Cash and Millie sleeping amongst tax crap and art mags...

And dump trucks, during snow removal. Winter is an off-season for concrete paving so, when I wasn't balancing the books between Cornhusker and Ready-Mix Concrete, I was picking up snow loads in the parking lots of hotels and other places that contracted with us. A pint of Schanpps, a faulty heater at two a.m., looking for a place to dump a load of snow. Far cry from a luxury convertible with the top down on a sunny day.

I remember one such hot day when another field man and I were working out at the airport. He went into acting. I went into advertising. His name was Terry Kiser, and to prepare for an upcoming play at the Omaha Playhouse he and I would read his lines for Mutiny on the Bounty, he from memory, me holding the script. It must have looked odd, all our gesturing and shouting out there in the swirling dust of a construction area. It was great fun. The Playhouse had spawned some fine actors like Henry Fonda, Marlon Brando, Nick Nolte. Nolte was currently playing in The Deep, with Jacqueline Bisset. And now Terry was giving it his try.

Terry Kiser, the actor's actor...

Terry Kiser, the actor's actor...

He wasn't so much interested in films as in legitimate theater, so he went to New York and did well. Now and then he'd appear on TV as a character actor in Barney Miller and other popular shows.  He was known as "the actor's actor" in New York, and wrote a method book for other actors. He did "Weekend at Bernie's" and said, "I get a movie and what's my part? A dead guy."

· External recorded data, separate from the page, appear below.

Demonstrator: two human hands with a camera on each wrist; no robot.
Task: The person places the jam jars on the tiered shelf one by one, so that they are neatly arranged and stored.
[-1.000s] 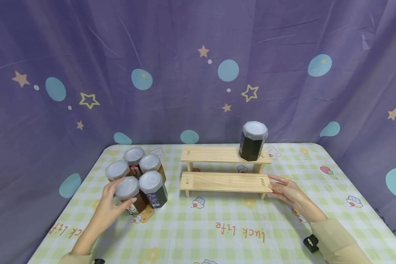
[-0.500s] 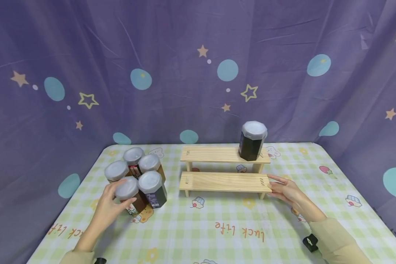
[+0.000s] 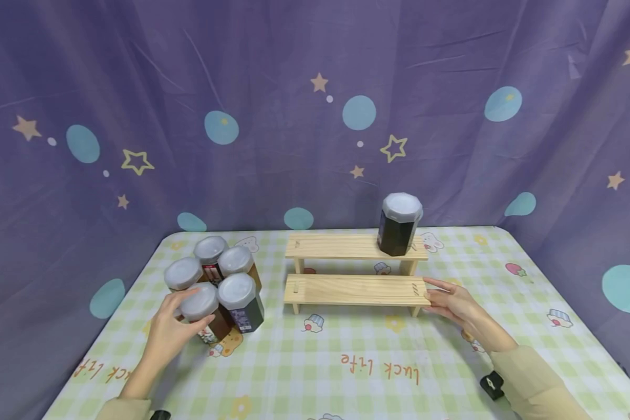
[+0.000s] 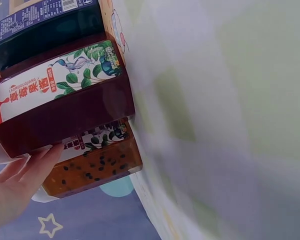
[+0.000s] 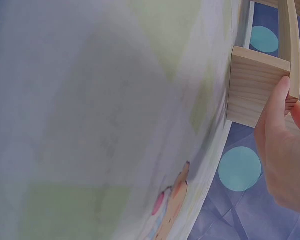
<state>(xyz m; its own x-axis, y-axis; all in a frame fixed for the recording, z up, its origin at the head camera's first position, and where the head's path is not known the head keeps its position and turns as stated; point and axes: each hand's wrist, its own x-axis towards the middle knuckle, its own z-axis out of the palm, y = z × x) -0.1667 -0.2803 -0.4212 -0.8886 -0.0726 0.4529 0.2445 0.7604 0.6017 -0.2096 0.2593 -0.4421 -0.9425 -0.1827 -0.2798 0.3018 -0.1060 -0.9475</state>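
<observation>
My left hand pinches a jam jar across its frosted white lid, thumb on one side and fingers on the other. In the left wrist view this jam jar has dark red contents and a label with a bird and leaves. It stands upright on the cloth at the front of a cluster of similar jars. My right hand holds the right end of the lower step of a two-step wooden rack. From the right wrist, thumb and fingers show on the board end, beside a rack leg.
Another dark jar with a white lid stands on the right of the rack's upper step. An orange jar with dark seeds sits close beside the held one. A checked tablecloth covers the table, and a purple curtain hangs behind.
The whole head view has shifted slightly left. Both hands keep their places on the jam jar and the rack, and the jars stay where they were.
</observation>
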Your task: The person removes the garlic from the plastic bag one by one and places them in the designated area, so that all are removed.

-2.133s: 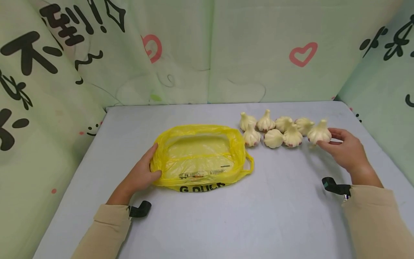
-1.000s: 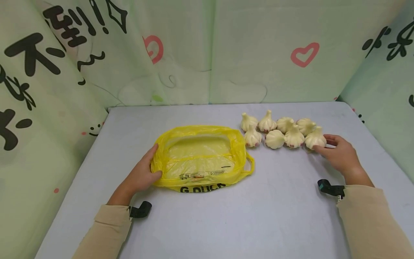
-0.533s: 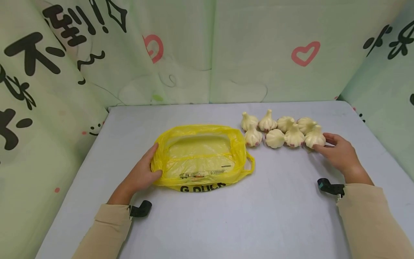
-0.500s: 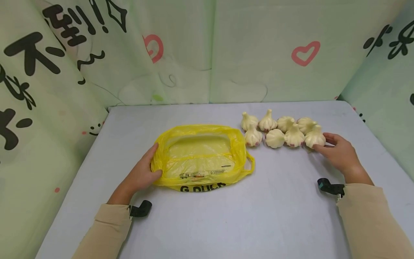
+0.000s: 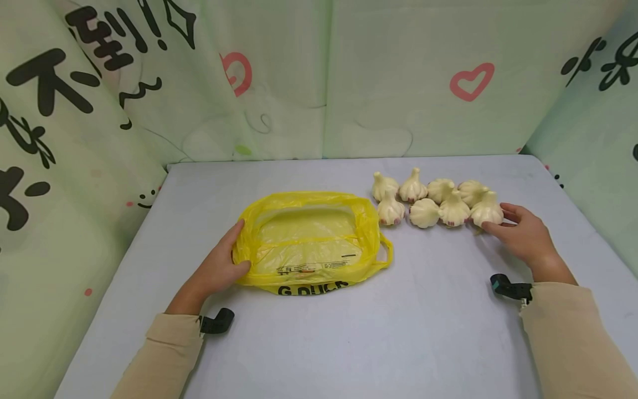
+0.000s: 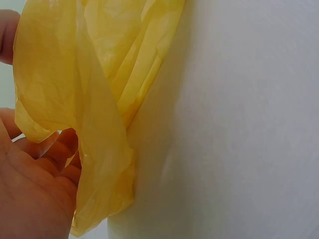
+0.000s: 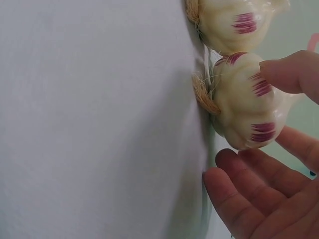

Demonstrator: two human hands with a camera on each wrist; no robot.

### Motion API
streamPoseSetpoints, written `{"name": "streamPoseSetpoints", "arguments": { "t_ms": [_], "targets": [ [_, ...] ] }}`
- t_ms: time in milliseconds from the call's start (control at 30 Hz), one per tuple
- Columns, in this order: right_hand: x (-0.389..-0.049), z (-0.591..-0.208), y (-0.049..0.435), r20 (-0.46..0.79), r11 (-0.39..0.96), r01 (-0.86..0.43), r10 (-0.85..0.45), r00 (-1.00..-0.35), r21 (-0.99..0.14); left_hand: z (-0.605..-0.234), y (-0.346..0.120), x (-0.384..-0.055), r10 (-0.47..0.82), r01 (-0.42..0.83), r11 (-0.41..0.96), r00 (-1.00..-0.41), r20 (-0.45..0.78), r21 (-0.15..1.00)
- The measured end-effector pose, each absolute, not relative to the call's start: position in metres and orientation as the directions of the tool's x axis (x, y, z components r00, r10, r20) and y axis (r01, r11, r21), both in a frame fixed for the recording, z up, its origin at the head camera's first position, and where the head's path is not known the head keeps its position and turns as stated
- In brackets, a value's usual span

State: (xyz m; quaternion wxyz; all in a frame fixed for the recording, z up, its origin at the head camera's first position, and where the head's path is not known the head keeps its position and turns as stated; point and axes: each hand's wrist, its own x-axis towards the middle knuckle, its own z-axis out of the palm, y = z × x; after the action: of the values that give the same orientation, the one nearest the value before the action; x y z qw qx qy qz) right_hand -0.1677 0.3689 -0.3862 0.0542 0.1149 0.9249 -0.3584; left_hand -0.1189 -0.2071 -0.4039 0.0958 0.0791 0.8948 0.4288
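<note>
My left hand (image 5: 216,267) holds the left end of a yellow plastic bag (image 5: 309,252) that lies on the table with its mouth spread wide. In the left wrist view, a fold of the bag (image 6: 102,149) hangs over the curled fingers. At the right, my right hand (image 5: 527,233) has thumb and fingers around a cream garlic bulb (image 5: 487,209) at the end of the front row. Purple streaks and a tuft of roots show on this garlic bulb (image 7: 246,107) in the right wrist view, where the thumb presses its side.
Several other garlic bulbs (image 5: 423,213) stand in two rows at the back right, close to the bag's right handle (image 5: 386,252). The white-covered table (image 5: 359,343) ends at a pale green printed curtain (image 5: 379,83) at the back and sides.
Since the oldest frame, my right hand has brought the garlic bulb left and down to the front row's right end. Over the last half second it has barely moved. The left hand and bag are still.
</note>
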Motion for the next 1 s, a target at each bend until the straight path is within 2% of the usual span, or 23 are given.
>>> {"name": "streamPoseSetpoints", "arguments": {
  "t_ms": [567, 1000],
  "targets": [
    [-0.165, -0.385, 0.372, -0.163, 0.745, 0.228, 0.162, -0.973, -0.627, -0.395, -0.203, -0.117, 0.191, 0.105, 0.704, -0.981, -0.045, 0.702],
    [-0.162, -0.376, 0.370, -0.105, 0.787, 0.180, 0.146, -0.984, -0.590, -0.381, -0.196, -0.111, 0.131, 0.167, 0.727, -0.986, 0.104, 0.666]
  ]
}}
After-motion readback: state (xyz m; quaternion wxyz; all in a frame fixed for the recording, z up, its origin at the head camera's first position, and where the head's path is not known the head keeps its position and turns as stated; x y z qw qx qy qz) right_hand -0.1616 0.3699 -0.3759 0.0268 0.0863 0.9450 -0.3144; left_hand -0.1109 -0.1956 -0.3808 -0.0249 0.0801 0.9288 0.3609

Well, the snow has stopped, so it looks like I have to pull myself out of this pleasant reverie and get some welding done. That day, with the yellow Buick parked, top down, under the blue Omaha sky; Terry and me shouting parts from Mutiny, it seemed there was all the time in the world and then some. The time between then and now is a blur, a head-snapping  minute or two. Some dreams materialized, others hit the rocks far from the mark. Not complaining. But I would like a day or two back then through the lens of now, to savor a few moments, not hurry on to the next thing. 

That next thing is upon me. I hope to see you at the opening, May 4th, the Hilliard Gallery at 1820 McGee, First Friday at the Crossroads, KC.